## Brief:
Look through the data below. Pick out the lines holding the string "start".

## Data for this task:
------------
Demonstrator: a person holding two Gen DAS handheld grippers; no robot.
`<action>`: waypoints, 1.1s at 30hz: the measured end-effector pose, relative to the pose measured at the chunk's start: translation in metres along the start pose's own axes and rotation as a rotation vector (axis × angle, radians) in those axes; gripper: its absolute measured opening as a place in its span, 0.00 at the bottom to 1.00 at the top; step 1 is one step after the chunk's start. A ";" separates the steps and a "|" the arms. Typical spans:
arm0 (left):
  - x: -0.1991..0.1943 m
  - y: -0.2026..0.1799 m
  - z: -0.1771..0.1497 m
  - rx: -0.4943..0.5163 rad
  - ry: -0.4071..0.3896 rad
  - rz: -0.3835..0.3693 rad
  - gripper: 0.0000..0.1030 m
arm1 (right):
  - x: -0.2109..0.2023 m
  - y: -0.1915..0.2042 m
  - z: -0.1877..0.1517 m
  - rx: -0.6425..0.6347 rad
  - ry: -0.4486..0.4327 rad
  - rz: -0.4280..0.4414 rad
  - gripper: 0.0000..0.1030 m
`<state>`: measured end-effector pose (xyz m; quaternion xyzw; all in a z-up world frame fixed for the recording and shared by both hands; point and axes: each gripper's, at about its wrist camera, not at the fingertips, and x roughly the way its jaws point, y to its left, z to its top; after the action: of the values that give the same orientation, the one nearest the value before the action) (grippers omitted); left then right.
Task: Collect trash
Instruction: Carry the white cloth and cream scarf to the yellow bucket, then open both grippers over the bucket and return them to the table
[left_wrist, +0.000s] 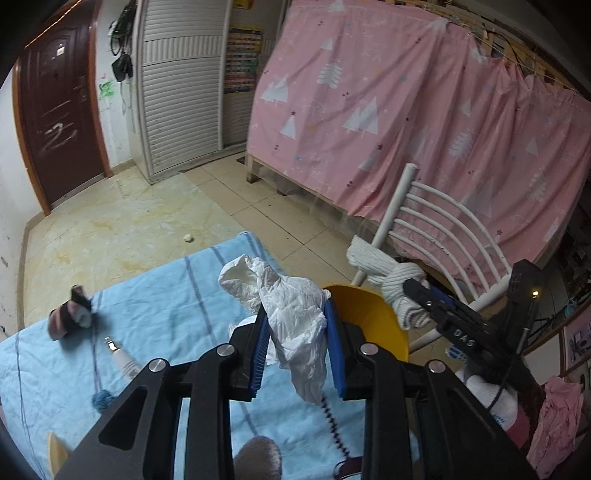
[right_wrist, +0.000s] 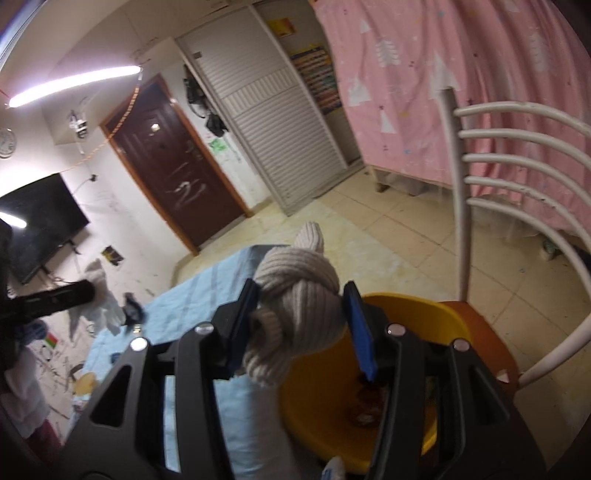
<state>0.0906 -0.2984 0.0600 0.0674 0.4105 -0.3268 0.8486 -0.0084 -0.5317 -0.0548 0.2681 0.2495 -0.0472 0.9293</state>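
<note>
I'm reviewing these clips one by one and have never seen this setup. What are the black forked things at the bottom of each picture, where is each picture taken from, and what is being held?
Each picture comes from a wide-angle camera mounted on a hand-held two-finger gripper; a person carries one in each hand. The black forks with blue pads are the gripper's own fingers.

The left wrist view shows the left gripper shut on a crumpled white plastic bag. Below lies a light blue striped cloth with a small white tube and a dark bundle on it.

The right wrist view shows the right gripper with a knotted beige knit cloth between its pads, above a yellow bin that stands on a white chair. The left view shows the same gripper from outside.
</note>
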 end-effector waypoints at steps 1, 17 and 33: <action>0.002 -0.005 0.001 0.003 0.001 -0.011 0.19 | 0.001 -0.001 0.001 0.002 0.000 -0.006 0.46; 0.069 -0.087 0.014 0.060 0.089 -0.190 0.50 | -0.005 -0.044 0.002 0.090 -0.032 -0.086 0.53; 0.046 -0.054 0.008 0.071 0.091 -0.126 0.58 | 0.002 -0.011 -0.005 0.027 -0.007 -0.059 0.58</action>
<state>0.0838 -0.3663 0.0390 0.0865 0.4400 -0.3905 0.8040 -0.0117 -0.5387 -0.0650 0.2729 0.2534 -0.0787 0.9247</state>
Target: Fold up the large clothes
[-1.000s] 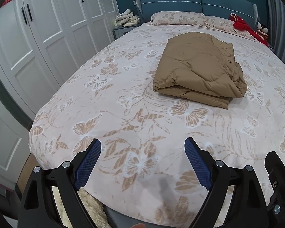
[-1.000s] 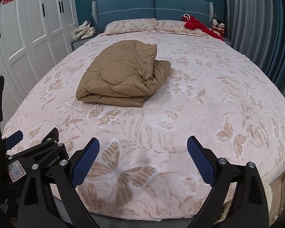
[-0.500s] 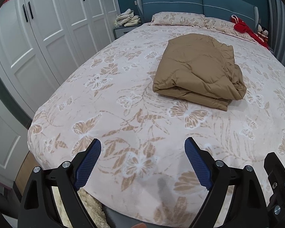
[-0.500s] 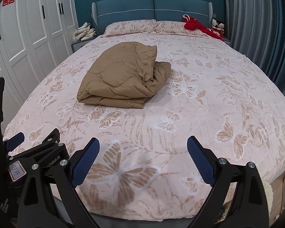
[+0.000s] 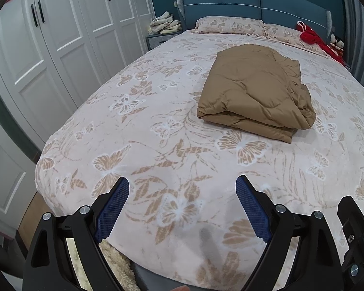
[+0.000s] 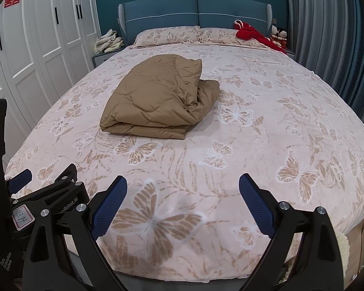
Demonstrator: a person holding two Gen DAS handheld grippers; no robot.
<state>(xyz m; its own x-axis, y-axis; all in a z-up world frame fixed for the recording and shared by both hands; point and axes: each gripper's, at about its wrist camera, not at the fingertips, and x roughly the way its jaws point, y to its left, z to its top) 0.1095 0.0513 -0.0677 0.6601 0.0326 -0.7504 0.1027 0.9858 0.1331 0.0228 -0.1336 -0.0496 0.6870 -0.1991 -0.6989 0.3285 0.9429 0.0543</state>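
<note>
Folded coat [image 5: 254,89] mid-bed, tongs [image 5: 182,186] apart — empty

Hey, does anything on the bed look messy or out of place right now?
The brown garment lies folded mid-bed, but its right side bunches into a loose crumpled lump rather than a flat edge. A red cloth sprawls over the right pillow. Nothing spilled or damaged shows.

Home bedroom: double bed [image 6: 254,126] w/ butterfly-print cover, blue padded headboard [image 6: 196,7], pillows [image 6: 167,35]; white wardrobe [image 6: 43,36] along left side, grey curtains [image 6: 327,36] right; nightstand [image 5: 157,40], prob. w/ folded laundry.
</note>
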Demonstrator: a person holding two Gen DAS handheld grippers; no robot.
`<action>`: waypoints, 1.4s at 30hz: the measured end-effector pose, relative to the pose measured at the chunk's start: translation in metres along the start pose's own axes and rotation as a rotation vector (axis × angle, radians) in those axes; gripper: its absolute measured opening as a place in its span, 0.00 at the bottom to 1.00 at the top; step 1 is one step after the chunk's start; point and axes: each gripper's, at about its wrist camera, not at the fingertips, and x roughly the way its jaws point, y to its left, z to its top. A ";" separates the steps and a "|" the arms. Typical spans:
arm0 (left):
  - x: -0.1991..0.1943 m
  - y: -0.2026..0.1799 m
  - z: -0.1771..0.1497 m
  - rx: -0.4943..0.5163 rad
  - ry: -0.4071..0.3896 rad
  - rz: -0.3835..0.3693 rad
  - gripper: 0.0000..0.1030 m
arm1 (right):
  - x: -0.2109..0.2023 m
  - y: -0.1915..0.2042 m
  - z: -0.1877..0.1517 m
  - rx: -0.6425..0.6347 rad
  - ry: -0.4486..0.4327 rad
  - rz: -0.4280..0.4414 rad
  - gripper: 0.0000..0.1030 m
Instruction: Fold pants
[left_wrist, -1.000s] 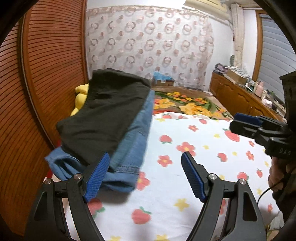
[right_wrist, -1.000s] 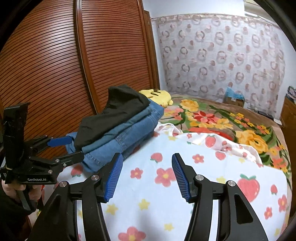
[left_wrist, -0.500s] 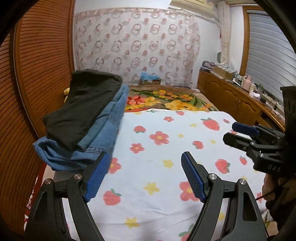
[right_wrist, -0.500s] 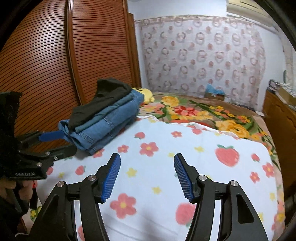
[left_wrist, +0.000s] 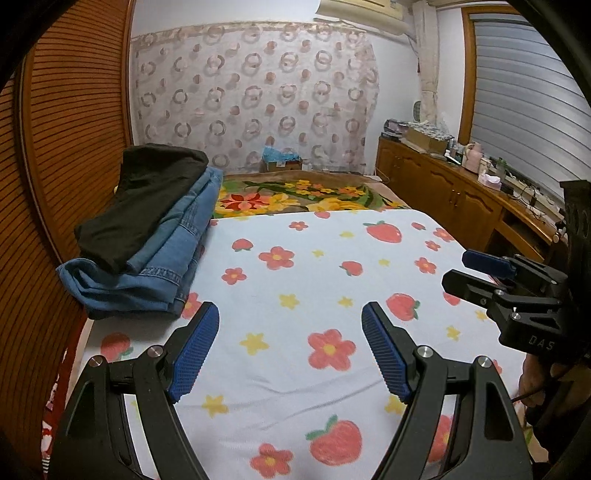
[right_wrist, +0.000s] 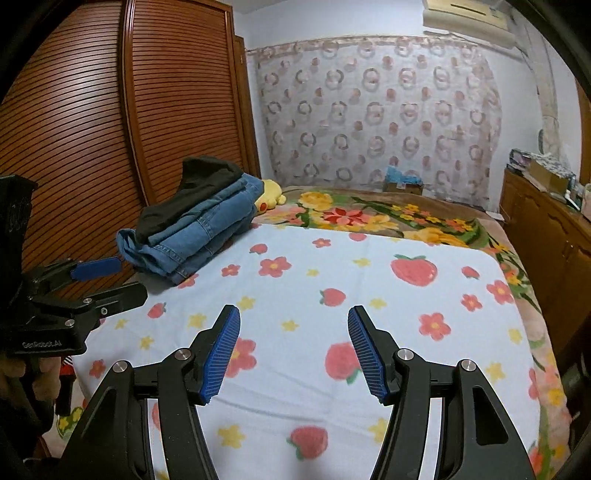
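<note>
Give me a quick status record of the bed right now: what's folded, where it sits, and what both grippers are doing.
stack: black pants on top of folded jeans
stack place: far-left part of the strawberry sheet, by the wooden wardrobe
beyond stack: yellow plush toy on the floral blanket
left gripper: fingers apart, nothing between them
right gripper: just been opening, nothing between its fingers
unfolded pants: none in view
</note>
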 end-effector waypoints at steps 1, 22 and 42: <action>-0.004 -0.002 -0.001 0.003 -0.003 0.001 0.78 | -0.004 0.001 -0.002 0.004 -0.004 -0.006 0.61; -0.050 -0.032 0.002 0.042 -0.070 -0.026 0.78 | -0.053 0.006 -0.024 0.062 -0.074 -0.058 0.82; -0.077 -0.034 0.007 0.026 -0.141 -0.018 0.78 | -0.091 0.014 -0.032 0.059 -0.155 -0.185 0.83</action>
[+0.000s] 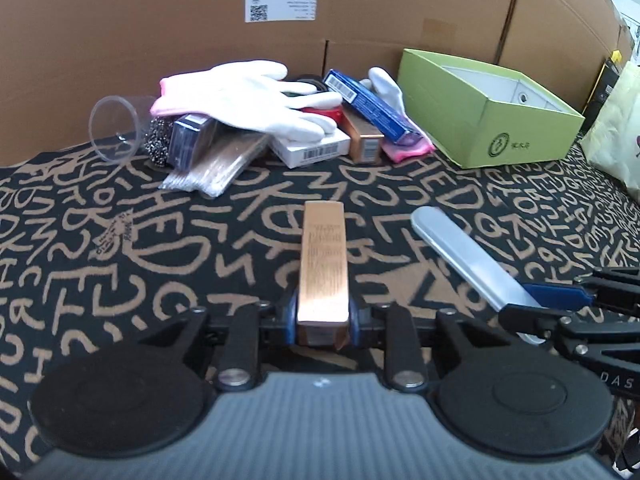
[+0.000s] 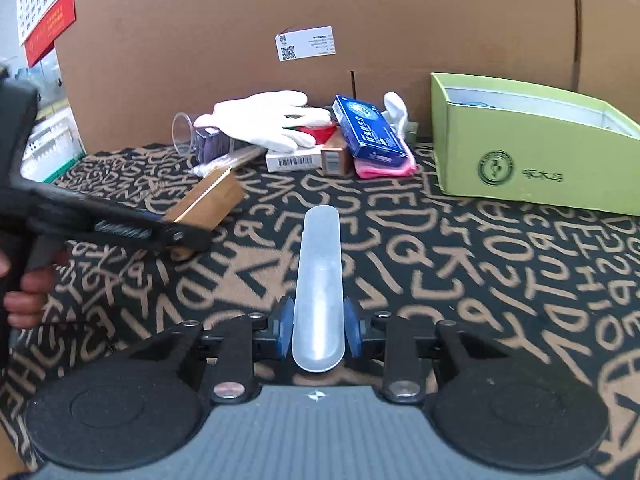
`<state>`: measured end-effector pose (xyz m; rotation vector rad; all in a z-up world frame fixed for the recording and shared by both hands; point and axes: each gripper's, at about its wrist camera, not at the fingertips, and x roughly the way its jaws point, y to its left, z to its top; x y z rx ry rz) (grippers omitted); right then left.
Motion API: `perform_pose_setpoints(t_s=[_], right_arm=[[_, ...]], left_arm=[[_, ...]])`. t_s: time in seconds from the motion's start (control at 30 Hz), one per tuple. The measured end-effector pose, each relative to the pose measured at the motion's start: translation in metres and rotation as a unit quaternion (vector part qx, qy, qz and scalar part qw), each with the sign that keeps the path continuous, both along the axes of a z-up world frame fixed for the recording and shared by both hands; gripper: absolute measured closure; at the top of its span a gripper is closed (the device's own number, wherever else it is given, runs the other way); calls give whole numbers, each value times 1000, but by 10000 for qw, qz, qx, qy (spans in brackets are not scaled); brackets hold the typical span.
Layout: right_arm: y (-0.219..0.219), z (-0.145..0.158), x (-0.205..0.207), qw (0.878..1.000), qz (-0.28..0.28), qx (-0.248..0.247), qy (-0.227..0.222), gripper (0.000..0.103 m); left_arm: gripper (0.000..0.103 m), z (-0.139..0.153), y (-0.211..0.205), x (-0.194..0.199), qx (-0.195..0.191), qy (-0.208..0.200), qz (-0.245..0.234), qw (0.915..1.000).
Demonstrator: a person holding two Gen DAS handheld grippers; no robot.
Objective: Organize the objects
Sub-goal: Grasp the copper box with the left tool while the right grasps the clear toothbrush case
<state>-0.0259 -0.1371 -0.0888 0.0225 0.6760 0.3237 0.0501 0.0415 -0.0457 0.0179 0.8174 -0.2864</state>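
Presently left claw (image 1: 323, 316) clamps a copper-coloured carton (image 1: 323, 256); right claw (image 2: 318, 328) grips a frosted plastic case (image 2: 319, 280), both above the lettered counter (image 2: 480, 280), green box (image 2: 532, 160) beyond.

Looking like storage or packing corner of home or small office. Big cardboard cartons (image 1: 360, 12) with shipping label (image 1: 281, 5) walling in my work surface. Black letter-print cloth (image 2: 480, 264) covering table. Red wall calendar (image 2: 46, 4) hanging at left. Household odds piling against cartons: white gloves (image 1: 256, 98), green shoebox (image 1: 492, 120).
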Motion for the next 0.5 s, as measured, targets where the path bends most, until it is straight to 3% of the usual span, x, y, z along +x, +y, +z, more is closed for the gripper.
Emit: perform_pose_setpoints(t_s=[0.1, 0.23, 0.5], right_arm=[[1, 1, 3, 9999, 50, 125, -31, 71], [8, 1, 9, 9999, -11, -74, -101, 69], [12, -2, 21, 10000, -70, 41, -25, 67]], left_arm=[[66, 1, -7, 5, 97, -104, 81, 9999], [72, -1, -16, 10, 233, -88, -25, 9997], [66, -4, -18, 12, 316, -150, 16, 9994]])
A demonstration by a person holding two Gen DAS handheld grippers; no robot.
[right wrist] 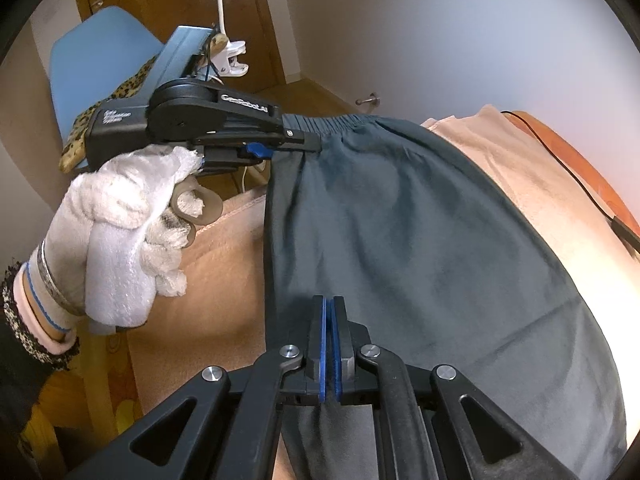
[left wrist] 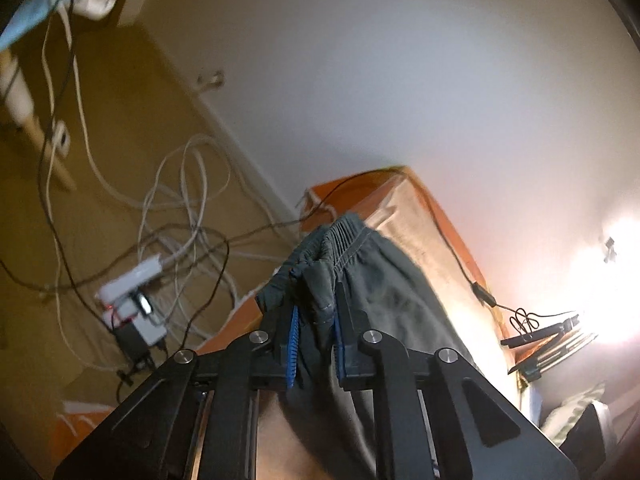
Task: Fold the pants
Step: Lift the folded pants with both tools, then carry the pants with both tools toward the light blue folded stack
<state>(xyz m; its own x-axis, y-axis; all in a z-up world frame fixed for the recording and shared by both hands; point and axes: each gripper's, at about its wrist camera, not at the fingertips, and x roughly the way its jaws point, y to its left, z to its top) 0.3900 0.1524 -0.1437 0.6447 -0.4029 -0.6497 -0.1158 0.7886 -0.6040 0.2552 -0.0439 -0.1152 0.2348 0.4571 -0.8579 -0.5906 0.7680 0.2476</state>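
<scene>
Right wrist view: both tongs (right wrist: 329, 312) clench pants (right wrist: 420, 240); lettering perhaps "GenRobot.AI".

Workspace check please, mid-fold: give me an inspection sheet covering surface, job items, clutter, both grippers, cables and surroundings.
Surface: peach blanket over an orange-edged bed.
Job's things: dark grey pants spread on the blanket, elastic waistband at the far end.
Clutter: dark flat items near the bright lamp glare.
Grippers: left gripper shut on the bunched waistband; right gripper shut on the pants' near part.
Cables: tangled white cables on the floor; black cord along the bed edge.
Surroundings: white wall, wooden door, blue chair.
</scene>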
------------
## Your response:
`<action>`: waypoints, 1.1s at 30hz: the measured end-effector pose, relative to the pose measured at the chunk's start: translation in metres along the start pose's own axes and rotation as a rotation vector (axis × angle, radians) in those axes; gripper: its absolute measured opening as a place in its span, 0.00 at the bottom to 1.00 at the top; step 1 is one step after the chunk's start. A ";" separates the steps and a "|" the arms. Typical spans:
`<action>`: waypoints, 1.4s at 30hz: the measured end-effector pose, relative to the pose measured at the chunk's start: translation in metres along the start pose's own axes and rotation as a rotation vector (axis × angle, radians) in those axes; gripper: its absolute measured opening as a place in its span, 0.00 at the bottom to 1.00 at the top; step 1 is one step after the chunk's start; point and axes: each gripper's, at about its wrist camera, not at the fingertips, and x roughly the way its jaws point, y to its left, z to its top. A ";" separates the steps and a "|" the arms. Typical spans:
Motion API: `perform_pose_setpoints(t_s=[_], right_arm=[[_, ...]], left_arm=[[_, ...]])`. t_s: time in seconds from the motion's start (control at 30 Hz), one per tuple. The measured end-effector pose, each relative to the pose measured at the motion's start: translation in metres and rotation as a unit quaternion (vector part qx, qy, qz and scalar part qw), each with the sign that keeps the path continuous, both along the axes of a z-up world frame fixed for the recording and shared by both hands; gripper: absolute measured closure; at the top of its span a gripper is closed (the device's own number, wherever else it is given, runs the other way); calls give whole numbers, each value times 1000, but by 10000 for qw, qz, qx, qy (spans in brackets are not scaled); brackets hold the typical span.

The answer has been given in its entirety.